Task
Examine each line of the data. Copy the line if it includes the word "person".

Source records

====

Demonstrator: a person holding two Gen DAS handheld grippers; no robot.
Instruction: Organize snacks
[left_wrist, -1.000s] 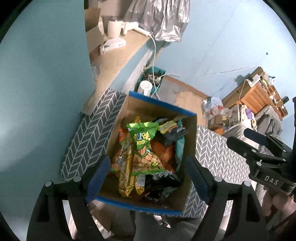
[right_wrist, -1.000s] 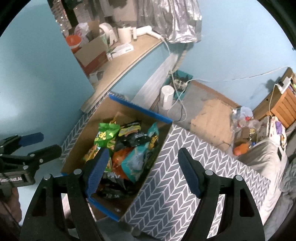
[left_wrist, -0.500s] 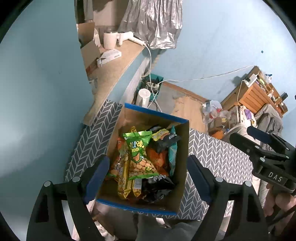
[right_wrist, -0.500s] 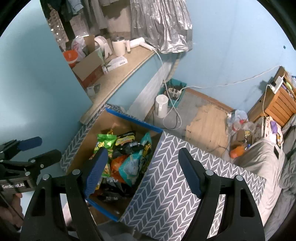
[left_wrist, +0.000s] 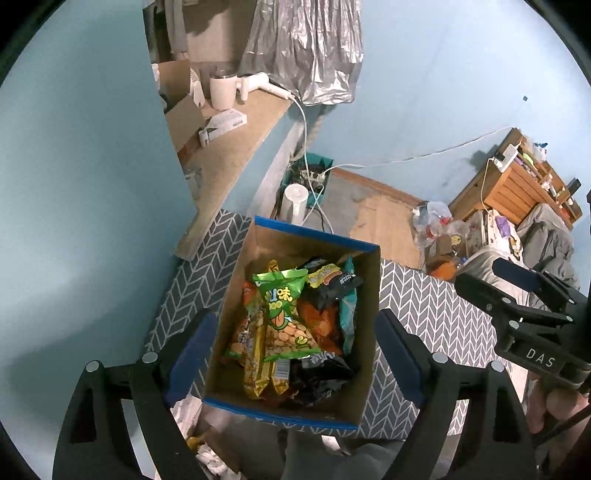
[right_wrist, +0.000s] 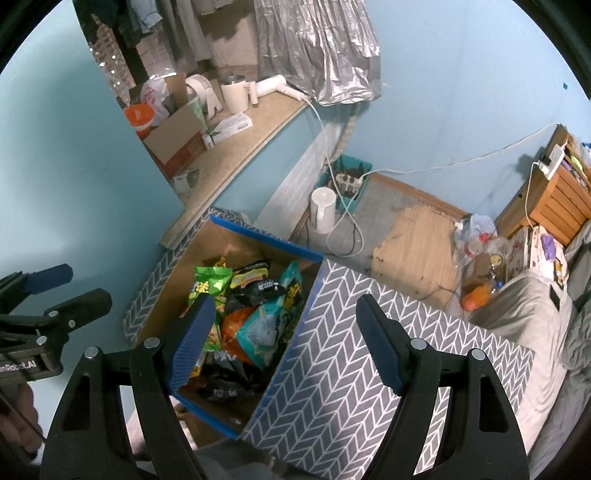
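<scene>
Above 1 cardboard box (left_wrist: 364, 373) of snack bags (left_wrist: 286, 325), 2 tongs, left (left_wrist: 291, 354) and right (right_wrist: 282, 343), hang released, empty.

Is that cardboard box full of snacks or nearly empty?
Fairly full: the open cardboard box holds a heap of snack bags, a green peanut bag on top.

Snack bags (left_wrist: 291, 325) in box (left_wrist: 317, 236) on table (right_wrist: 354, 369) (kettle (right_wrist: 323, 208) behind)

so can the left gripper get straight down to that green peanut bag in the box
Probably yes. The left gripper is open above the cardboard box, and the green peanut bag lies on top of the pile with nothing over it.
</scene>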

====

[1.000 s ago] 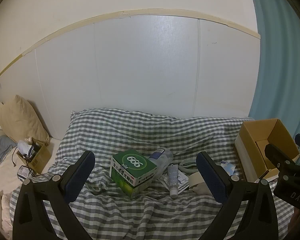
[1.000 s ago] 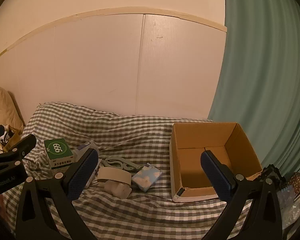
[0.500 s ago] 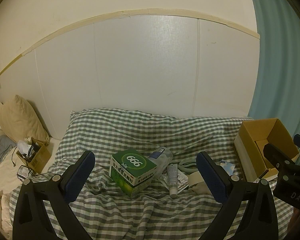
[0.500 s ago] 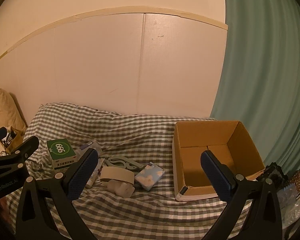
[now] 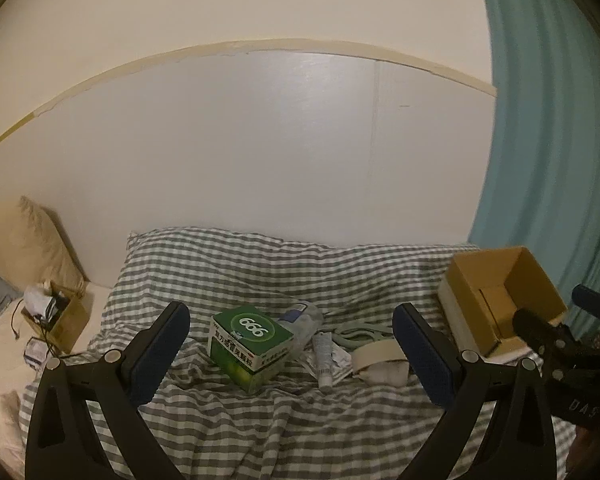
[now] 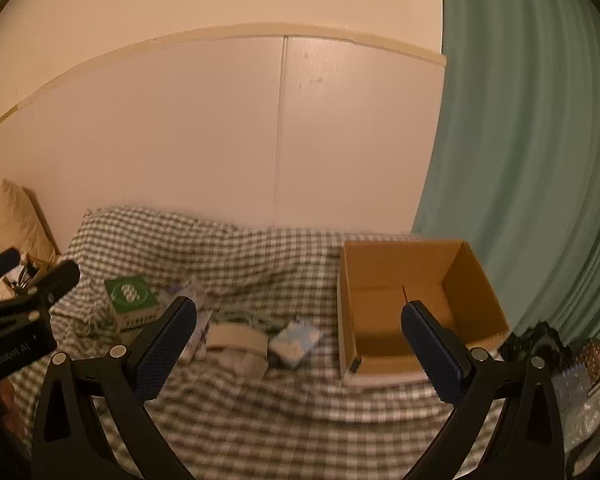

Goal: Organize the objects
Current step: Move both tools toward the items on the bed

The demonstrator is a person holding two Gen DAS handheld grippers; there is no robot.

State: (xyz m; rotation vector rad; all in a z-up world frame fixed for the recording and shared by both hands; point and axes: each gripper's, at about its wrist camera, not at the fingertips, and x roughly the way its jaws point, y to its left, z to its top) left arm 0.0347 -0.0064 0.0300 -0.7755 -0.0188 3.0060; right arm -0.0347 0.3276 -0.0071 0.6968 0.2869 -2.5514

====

Your solution
Demonstrator: a person holding two Gen DAS handheld grippers; no robot.
The demonstrator is a person holding two Gen DAS handheld grippers; there is no robot.

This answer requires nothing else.